La historia del Zeno fumador es la de todo empedernido: primeros cigarrillos en la infancia, pequeños hurtos para conseguirlos, bronquitis crónica a los veinte años, y a partir de ahí, humo y nicotina todos los días, todas las horas, y múltiples intentos de abandonar ese vicio en el que Augusta, su mujer, solo ve “una manera un poco extraña y no demasiado aburrida de vivir”. Zeno intenta una y otra vez abandonar el humo —apuestas, aplicaciones eléctricas, sanatorios, sesiones de psicoanálisis—, pero fracasa siempre. Entre otras razones, porque su enfermedad es precisamente la del último cigarrillo, expresión cuyas iniciales U. S. (Ultima sigaretta) anota constantemente en sus cuadernos aprovechando cualquier hecho relevante para él: Tercer día del sexto mes de 1912, a las veinticuatro horas. U.S., escribe una vez, convencido del fetichismo de las fechas que se van doblando. Pero su enfermedad era, no la nicotina, sino el propósito de dejarla, una voluntad demacrada y achacosa, y el único modo de abandonar la nicotina, no era combatirla, sino olvidarla. Por otro lado, el humo no es el mal exclusivo en la atribulada existencia de Zeno, es un síntoma más de una enfermedad psicológica y moral, de una enfermedad de su conciencia. El mal de Zeno es saber que llega a las cosas por casualidad, que no ha sido capaz —ante su padre, ante su mujer, ante su amante, en sus negocios— de coger con firmeza las riendas de sus propias decisiones, de su propia libertad. Eso es lo que le ha hecho vestir el hábito de un hipocondríaco, de un enfermo imaginario, incapaz de enfrentarse libre y decidido a la vida tal como se le viene.

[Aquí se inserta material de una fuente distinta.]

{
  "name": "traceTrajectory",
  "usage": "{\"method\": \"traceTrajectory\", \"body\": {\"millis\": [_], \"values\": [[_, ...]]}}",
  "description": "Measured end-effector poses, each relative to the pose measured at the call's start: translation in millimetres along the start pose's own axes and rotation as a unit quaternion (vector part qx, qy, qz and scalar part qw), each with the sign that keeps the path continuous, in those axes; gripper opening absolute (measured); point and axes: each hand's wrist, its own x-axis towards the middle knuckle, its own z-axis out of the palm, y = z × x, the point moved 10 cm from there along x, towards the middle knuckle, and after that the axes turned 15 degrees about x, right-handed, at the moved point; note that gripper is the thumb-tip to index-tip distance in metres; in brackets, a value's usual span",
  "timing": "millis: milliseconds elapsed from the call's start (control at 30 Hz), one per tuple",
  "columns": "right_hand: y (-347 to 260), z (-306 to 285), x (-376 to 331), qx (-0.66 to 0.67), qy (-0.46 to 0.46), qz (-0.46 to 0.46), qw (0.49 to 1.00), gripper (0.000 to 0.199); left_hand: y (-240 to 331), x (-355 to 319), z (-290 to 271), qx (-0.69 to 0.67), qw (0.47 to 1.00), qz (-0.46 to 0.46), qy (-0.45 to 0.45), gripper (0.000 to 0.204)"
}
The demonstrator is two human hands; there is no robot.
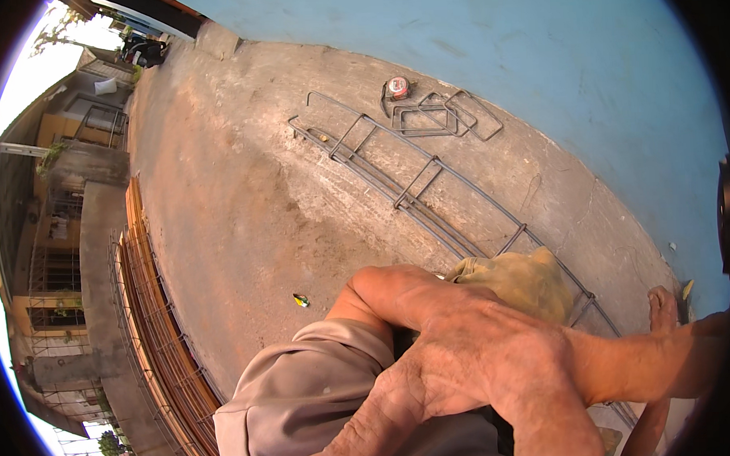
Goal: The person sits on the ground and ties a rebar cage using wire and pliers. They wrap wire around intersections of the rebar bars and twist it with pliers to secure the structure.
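On my head feed, a bare hand (494,348) looms between 4 and 5 o'clock, overlapping other bare skin so closely that I cannot sort left from right. I cannot tell whether either grip is released, clenched or grasping anything, since the fingertips are hidden or cut off. Just beyond it, at 4 o'clock, I see a yellow-brown cloth (520,283), which hides part of the steel bar cage (436,158). That cage lies on the concrete ground (219,193), running from 11 o'clock down to 4 o'clock. Bent wire rectangles (426,133) overlap one another at 1 o'clock, with a round red-and-white tape measure (398,87) near them toward 12. I have taupe clothing (298,383) at 7 o'clock, long rusty bars (155,316) at 8, and a blue wall (552,69) from 12 round to 3.
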Motion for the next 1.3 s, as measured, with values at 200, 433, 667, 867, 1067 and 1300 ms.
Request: {"method": "traceTrajectory", "body": {"millis": [200, 433, 667, 867, 1067, 1300], "values": [[-3, 10, -2, 0.000, -0.006, -0.010, 1.000, 0.028, 3, 1, -3, 0.002, 1.000, -0.008, 0.007, 0.039], [-17, 8, -3, 0.038, 0.007, 0.009, 0.999, 0.014, -32, 22, -50, 0.002, 0.992, -0.108, 0.071, 0.038], [-24, 0, -6, 0.062, 0.017, 0.022, 0.998, 0.013, -85, -6, -120, -0.018, 0.956, -0.234, 0.179, 0.030], [-23, -4, -12, 0.051, 0.024, 0.004, 0.998, 0.016, -102, -15, -132, -0.018, 0.936, -0.271, 0.224, 0.022], [-21, -5, -16, 0.056, 0.020, -0.014, 0.998, 0.014, -112, -21, -138, 0.005, 0.930, -0.283, 0.234, 0.018], [-25, -3, -19, 0.044, 0.017, -0.016, 0.999, 0.012, -116, -31, -160, 0.050, 0.916, -0.296, 0.265, 0.010]]}}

Zeno Cosini alcanzará la salud en su vejez, por sí mismo, sin necesidad de médicos ni farmacopea, cuando cambia de actitud ante la vida y se hace consciente de la libertad y de sus riesgos, cuando destierra de sí mismo la convicción de que es un hombre enfermo. Al contrario que su psicoanalista, Zeno descubre que la vida, porque duela, no es una enfermedad, aunque se parece a ella: “avanza por crisis y lisis y empeora y mejora diariamente. A diferencia de las otras enfermedades, la vida es siempre mortal. No tolera ningún tratamiento.” La vida es una convicción. Y si antes Zeno tenía la convicción de ser un enfermo, ahora tiene la de una salud perfecta, aunque de vez en cuando sufra algún dolorcillo aquí o allí y tenga que recurrir a los emplastos.
Por mi parte seguiré la filosofía terapéutica de Zeno-Svevo. Cuando ponga el punto final a este artículo, fumaré un último cigarrillo y saldré a pasear este largo y hermoso atardecer del verano en busca de aquel hombre sano que dejé de ser hace treinta y cinco años, cuando me casé con Madame Nicotine.